- Directed by: Janet Greek
- Screenplay by: Fran Lewis Ebeling Paul Mason
- Based on: The Sisterhood by Casey Bishop and Betty Black
- Produced by: Paul Mason; Nick J. Mileti;
- Starring: Karen Austin; Diana Scarwid; Christine Belford;
- Edited by: Marion Segal Randall Torno
- Music by: Lalo Schifrin
- Distributed by: New Line Cinema
- Release date: April 1986;
- Running time: 85 mins
- Country: United States
- Language: English

= The Ladies Club =

The Ladies Club is a 1986 American rape and revenge film directed by Janet Greek (under the pseudonym A.K. Allen), and starring Karen Austin, Diana Scarwid, Christine Belford and Bruce Davison. It follows a Los Angeles policewoman who, after being raped, bands together with other rape victims, forming a group that collectively begin hunting rapists. The script by Fran Lewis Ebeling and Paul Mason was based on Casey Bishop and Betty Black's novel, The Sisterhood.

==Plot==
Joan Taylor is a Los Angeles policewoman who gets gang-raped by a trio of burglars in her own house. When the three rapists get caught, go to trial and are acquitted due to a legal technicality, Joan goes to women's support meetings. There, she forms an alliance with a resident doctor Constance Lewis, whose daughter was raped and killed by a sex offender, as well as a few other rape victims. Joan takes charge of the group and leads them out to abduct and surgically castrate rapists who have gotten away with the crime. But each of the ladies' personal problems soon get in the way.

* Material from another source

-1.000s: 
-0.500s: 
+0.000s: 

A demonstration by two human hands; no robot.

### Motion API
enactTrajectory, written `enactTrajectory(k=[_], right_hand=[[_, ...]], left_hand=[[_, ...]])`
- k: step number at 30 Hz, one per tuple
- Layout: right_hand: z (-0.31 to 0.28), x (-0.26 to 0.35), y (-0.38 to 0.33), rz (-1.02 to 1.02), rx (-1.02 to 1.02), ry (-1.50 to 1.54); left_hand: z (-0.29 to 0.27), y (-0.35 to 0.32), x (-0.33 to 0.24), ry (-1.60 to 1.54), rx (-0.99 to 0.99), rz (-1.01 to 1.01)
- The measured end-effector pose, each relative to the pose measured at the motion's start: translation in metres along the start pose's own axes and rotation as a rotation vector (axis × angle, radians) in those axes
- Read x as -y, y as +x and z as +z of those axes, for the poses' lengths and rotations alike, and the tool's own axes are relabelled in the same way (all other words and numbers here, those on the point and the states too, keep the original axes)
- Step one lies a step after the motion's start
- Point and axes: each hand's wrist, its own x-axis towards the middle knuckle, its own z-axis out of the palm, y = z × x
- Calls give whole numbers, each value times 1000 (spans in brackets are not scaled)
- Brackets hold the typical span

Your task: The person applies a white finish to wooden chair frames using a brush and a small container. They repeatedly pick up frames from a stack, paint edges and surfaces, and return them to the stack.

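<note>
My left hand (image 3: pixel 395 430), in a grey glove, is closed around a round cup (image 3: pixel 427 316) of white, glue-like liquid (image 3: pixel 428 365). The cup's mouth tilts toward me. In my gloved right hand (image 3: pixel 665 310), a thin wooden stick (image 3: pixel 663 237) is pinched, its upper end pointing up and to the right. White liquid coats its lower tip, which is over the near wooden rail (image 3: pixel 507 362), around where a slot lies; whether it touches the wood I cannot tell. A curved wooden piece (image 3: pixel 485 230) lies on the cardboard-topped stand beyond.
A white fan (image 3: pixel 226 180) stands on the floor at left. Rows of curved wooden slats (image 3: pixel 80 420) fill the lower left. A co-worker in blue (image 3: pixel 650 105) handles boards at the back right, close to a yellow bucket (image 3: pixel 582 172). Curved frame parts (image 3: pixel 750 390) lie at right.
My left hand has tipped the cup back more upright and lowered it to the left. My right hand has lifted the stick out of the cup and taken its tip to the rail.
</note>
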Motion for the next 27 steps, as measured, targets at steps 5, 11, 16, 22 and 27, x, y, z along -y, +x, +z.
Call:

== Release and reception ==
Greek had her name listed as "A.K. Allen" due to complaints over the way the finished film was marketed. Lead actress Karen Austin also complained about New Line's advertisements: "I think the way the film is being marketed is tacky," she said, referring to taglines like "Men who attack women have two big problems. The Ladies Club is about to remove them both."

Critical reception for the film was mixed, with critics praising the film for its feminist slant but criticizing it for its flat tone. At the time of its release, film critic Carrie Rickey dubbed the film "the first feminist exploitation movie." "It corrects the twisted relationship between the viewer and viewed," she noted.